Visitors to French museums and cultural venues must show proof of Covid-19 vaccination, a negative test or recent recovery from the virus after the government introduced a controversial “health pass” to fight a fourth wave of infections driven by the Delta variant.
A decree passed on 19 July and effective from 21 July requires all over-18s to provide digital or paper proof of health to access leisure and cultural venues with more than 50 people, including museums, exhibitions, fairs, concerts, cinemas, festivals and nightclubs. The pass was initially introduced on 9 June for large events of more than 1,000 people.
The policy means that adults must either be fully vaccinated against Covid-19, have received a negative PCR or antigen test result in the previous 48 hours or have tested positive between 11 days and six months earlier, indicating their immunity.

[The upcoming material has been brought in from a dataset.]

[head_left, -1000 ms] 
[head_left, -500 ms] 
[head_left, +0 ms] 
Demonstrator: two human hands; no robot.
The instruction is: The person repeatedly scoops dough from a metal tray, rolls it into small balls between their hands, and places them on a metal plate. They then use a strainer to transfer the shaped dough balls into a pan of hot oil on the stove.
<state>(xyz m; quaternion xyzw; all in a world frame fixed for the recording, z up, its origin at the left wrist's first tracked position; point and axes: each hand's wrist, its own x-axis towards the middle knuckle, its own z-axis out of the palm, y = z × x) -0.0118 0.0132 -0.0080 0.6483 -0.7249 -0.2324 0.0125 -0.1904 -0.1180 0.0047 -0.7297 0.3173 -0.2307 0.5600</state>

The government has postponed an extension of the pass to 12-17 year-olds until 30 August, allowing more time to complete the vaccine rollout in younger age groups.
Digital passes are hosted on the smartphone app TousAntiCovid, where vaccine certificates and test results from France and elsewhere in the EU can be uploaded via a QR code. According to the Musée du Louvre website, tourists from outside the EU can still enter the museum with a negative PCR or antigen test result from the previous 48 hours.
The decree states that face masks are no longer a legal requirement for visitors in venues using the health pass, but local government officials and site managers may enforce mask-wearing at their discretion. The websites of the popular Louvre, Orsay and Pompidou museums in Paris specify that masks are still mandatory for all visitors over the age of 11. Venue staff must also continue to wear masks, the labour ministry has said.
By the end of the week, lawmakers are due to vote on plans to apply the health pass in cafés, restaurants, shopping centres, hospitals and care homes, and for long-distance journeys by plane, train and bus from 1 August. Announced by President Emmanuel Macron on 12 July, the move has sparked a surge in vaccine bookings as well as protests in major cities against what has been called a “health dictatorship”.
UPDATE: On 22 July, Italy followed France’s lead as prime minister Mario Draghi approved a new decree making a “green pass” mandatory from 6 August for everyone over the age of 12 to enter museums, cultural venues, festivals, sports events and facilities and indoor areas of restaurants. Unlike the French pass, the Italian system only requires people to have received their first vaccine dose or a negative test result from the previous 48 hours. Venue owners and users face fines of between €400 and €1,000 for non-compliance with the rules; a business could be shut down for up to ten days for repeated violations.